• **EXTRACTED MATERIAL**:
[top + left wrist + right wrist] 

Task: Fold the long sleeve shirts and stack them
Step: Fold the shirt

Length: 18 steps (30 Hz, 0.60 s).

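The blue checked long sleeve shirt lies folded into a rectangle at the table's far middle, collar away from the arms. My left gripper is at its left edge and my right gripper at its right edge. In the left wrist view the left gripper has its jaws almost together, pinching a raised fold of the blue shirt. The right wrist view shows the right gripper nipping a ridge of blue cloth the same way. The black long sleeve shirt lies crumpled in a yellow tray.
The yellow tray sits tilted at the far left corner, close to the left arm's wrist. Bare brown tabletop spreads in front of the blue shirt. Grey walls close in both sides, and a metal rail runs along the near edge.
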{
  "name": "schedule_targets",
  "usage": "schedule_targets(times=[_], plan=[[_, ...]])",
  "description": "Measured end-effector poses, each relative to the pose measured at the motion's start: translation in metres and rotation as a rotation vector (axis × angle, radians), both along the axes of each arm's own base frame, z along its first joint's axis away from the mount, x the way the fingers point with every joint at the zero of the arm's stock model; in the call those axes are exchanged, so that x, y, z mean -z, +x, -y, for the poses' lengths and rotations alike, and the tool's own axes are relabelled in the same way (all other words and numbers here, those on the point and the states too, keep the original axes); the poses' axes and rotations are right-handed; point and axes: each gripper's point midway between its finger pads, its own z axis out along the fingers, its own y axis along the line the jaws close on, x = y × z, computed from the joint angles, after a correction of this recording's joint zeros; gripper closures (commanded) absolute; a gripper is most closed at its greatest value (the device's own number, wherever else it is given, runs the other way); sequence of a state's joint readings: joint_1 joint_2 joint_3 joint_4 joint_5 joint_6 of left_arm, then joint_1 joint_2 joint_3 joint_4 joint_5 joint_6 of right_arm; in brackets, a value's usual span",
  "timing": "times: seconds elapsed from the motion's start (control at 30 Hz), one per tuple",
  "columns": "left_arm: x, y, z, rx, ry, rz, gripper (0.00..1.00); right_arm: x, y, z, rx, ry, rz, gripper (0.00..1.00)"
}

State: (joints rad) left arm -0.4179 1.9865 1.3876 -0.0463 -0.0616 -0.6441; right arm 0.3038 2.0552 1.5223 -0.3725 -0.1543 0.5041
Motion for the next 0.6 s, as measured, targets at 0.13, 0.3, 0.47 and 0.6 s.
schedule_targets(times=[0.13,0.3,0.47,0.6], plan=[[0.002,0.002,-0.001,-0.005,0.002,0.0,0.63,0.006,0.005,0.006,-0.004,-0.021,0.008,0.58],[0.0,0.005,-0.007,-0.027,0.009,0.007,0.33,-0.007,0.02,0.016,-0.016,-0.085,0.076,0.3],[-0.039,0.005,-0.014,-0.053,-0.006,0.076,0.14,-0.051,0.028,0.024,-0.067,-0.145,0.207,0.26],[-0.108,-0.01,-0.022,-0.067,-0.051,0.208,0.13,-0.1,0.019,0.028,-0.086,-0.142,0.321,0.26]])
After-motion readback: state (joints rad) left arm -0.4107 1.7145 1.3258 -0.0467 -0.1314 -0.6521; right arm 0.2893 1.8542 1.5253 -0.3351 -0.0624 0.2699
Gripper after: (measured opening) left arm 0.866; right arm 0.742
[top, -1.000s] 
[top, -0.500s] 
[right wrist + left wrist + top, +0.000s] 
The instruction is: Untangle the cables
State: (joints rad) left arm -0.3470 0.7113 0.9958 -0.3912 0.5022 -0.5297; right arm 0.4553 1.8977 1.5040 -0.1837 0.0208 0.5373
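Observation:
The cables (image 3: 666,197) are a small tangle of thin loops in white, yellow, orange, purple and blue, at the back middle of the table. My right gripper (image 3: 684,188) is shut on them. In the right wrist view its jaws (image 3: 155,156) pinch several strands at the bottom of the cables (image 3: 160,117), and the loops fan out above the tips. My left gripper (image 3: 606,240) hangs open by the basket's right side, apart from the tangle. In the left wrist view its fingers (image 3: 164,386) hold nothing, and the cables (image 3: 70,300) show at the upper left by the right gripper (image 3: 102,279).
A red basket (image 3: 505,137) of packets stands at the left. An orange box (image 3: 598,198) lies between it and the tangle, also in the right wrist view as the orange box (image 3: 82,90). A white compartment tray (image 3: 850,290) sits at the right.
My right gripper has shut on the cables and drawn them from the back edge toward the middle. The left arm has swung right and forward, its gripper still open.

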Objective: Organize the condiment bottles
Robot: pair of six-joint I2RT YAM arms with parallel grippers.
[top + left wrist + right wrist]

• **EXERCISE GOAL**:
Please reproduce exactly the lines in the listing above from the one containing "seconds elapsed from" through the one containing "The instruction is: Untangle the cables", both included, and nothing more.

• **OUTPUT**:
  "timing": "times: seconds elapsed from the motion's start (control at 30 Hz), one per tuple",
  "columns": "left_arm: x, y, z, rx, ry, rz, gripper (0.00..1.00); right_arm: x, y, z, rx, ry, rz, gripper (0.00..1.00)"
}

State: (joints rad) left arm -0.4179 1.9865 1.3876 -0.0463 -0.0616 -0.6441; right arm 0.3038 2.0552 1.5223 -0.3725 -0.1543 0.5041
Motion for the next 0.6 s, as measured, targets at 0.13, 0.3, 0.47 and 0.6 s.
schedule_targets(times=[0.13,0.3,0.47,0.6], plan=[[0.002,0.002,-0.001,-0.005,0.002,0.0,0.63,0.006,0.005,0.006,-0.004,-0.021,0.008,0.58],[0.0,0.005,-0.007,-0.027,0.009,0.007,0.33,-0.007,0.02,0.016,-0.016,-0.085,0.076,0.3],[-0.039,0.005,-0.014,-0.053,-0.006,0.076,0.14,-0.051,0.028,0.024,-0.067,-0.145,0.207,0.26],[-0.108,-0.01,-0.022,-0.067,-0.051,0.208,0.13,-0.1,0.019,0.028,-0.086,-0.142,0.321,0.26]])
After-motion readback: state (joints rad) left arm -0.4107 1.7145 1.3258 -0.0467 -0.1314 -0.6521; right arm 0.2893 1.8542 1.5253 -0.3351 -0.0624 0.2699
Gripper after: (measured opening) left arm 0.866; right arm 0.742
[top, -1.000s] 
[top, -0.500s] 
[right wrist + left wrist + top, +0.000s] 
The instruction is: Untangle the cables

This is the complete answer to the exercise.